# [Task goal]
Of the material below, only the lines from the line containing "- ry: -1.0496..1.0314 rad" down to the line containing "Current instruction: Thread" belong in the answer, written out exactly.
━━━━━ Listed records
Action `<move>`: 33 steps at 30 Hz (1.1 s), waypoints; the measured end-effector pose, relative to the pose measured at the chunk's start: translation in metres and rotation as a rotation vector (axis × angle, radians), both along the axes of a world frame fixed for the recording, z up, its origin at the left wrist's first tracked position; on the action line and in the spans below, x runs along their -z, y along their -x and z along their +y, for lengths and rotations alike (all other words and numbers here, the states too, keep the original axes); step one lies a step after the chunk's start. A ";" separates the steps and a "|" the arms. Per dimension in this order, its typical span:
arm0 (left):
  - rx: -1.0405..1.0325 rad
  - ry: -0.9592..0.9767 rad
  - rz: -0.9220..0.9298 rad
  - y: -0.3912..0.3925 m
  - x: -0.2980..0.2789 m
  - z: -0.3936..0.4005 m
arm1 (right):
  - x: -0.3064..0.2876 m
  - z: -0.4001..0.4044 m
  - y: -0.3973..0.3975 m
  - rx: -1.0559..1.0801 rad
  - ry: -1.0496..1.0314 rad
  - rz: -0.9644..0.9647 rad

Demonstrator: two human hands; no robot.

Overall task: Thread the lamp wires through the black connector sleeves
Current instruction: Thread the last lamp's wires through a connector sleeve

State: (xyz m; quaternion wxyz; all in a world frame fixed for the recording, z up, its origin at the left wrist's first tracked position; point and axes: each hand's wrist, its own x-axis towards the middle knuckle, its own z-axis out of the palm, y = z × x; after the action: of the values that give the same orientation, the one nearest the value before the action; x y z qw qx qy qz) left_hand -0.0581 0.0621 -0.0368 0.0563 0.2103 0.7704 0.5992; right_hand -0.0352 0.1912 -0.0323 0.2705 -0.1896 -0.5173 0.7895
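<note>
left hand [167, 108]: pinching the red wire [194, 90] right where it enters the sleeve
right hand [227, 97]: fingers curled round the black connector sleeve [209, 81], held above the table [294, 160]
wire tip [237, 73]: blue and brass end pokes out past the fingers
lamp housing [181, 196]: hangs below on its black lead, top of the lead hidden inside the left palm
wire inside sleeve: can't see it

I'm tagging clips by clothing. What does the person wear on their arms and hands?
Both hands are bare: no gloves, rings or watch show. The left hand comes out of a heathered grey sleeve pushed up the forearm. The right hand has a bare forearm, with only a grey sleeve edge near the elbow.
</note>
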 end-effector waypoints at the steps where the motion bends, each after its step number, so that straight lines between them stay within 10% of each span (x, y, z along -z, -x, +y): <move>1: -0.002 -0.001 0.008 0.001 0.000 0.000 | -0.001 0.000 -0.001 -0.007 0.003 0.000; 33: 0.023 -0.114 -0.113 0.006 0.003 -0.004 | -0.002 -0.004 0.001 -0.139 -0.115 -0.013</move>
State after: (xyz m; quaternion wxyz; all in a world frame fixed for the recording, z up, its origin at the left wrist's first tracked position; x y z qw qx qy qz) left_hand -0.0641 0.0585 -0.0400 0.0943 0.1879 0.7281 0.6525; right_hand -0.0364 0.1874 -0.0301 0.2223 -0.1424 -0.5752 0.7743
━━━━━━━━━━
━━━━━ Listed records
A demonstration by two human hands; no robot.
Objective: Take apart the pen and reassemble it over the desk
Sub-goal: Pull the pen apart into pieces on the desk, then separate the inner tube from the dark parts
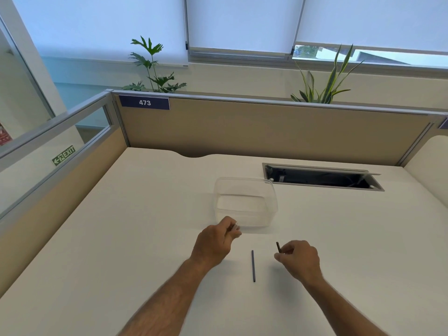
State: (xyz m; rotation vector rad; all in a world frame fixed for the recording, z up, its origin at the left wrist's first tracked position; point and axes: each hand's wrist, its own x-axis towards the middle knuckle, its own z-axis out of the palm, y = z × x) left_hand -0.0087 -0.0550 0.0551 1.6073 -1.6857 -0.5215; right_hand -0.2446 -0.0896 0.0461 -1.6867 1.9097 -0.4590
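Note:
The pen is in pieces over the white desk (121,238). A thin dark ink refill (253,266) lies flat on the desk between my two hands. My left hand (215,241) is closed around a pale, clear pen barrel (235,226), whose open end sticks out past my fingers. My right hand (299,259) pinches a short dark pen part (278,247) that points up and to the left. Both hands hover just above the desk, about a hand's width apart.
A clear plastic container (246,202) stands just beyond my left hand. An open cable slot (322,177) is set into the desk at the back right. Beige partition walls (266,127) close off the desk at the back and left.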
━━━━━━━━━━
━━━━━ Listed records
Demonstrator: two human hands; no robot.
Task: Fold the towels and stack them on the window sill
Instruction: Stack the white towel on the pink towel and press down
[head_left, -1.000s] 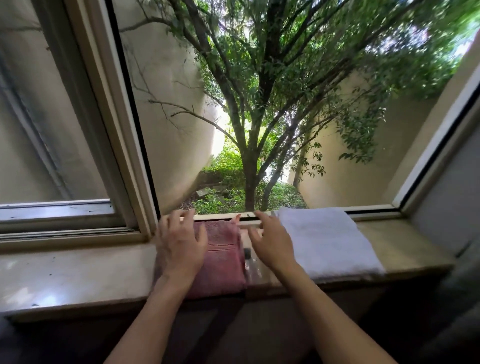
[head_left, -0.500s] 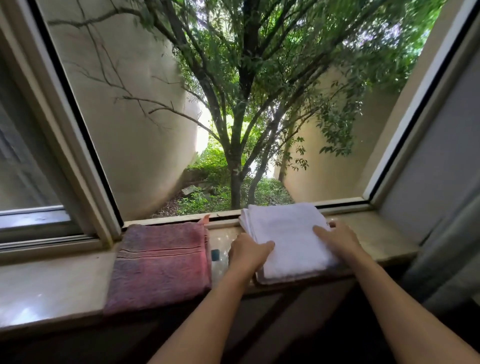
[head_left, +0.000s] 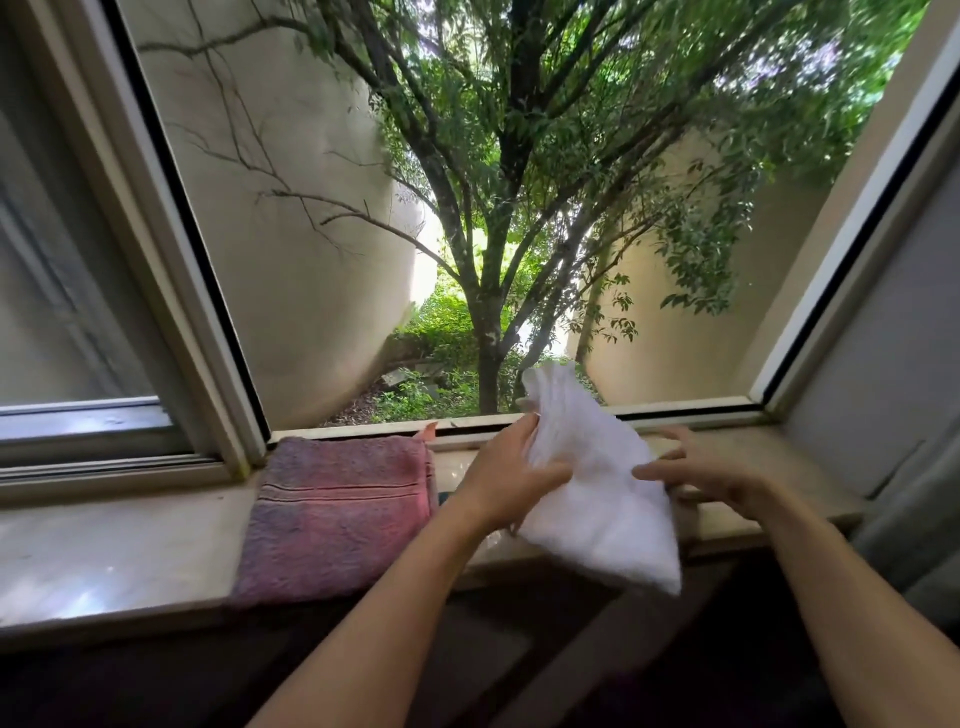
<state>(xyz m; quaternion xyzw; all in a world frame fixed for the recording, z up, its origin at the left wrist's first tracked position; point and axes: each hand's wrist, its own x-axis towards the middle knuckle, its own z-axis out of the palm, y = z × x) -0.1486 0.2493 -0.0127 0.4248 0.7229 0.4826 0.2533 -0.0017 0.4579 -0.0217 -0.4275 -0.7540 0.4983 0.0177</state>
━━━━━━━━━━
# [Result of the task]
  - ry: -1.0496..1.0314 rad
  - rz: -0.9644..0.9647 rad

Demonstrator: two human hands; no robot.

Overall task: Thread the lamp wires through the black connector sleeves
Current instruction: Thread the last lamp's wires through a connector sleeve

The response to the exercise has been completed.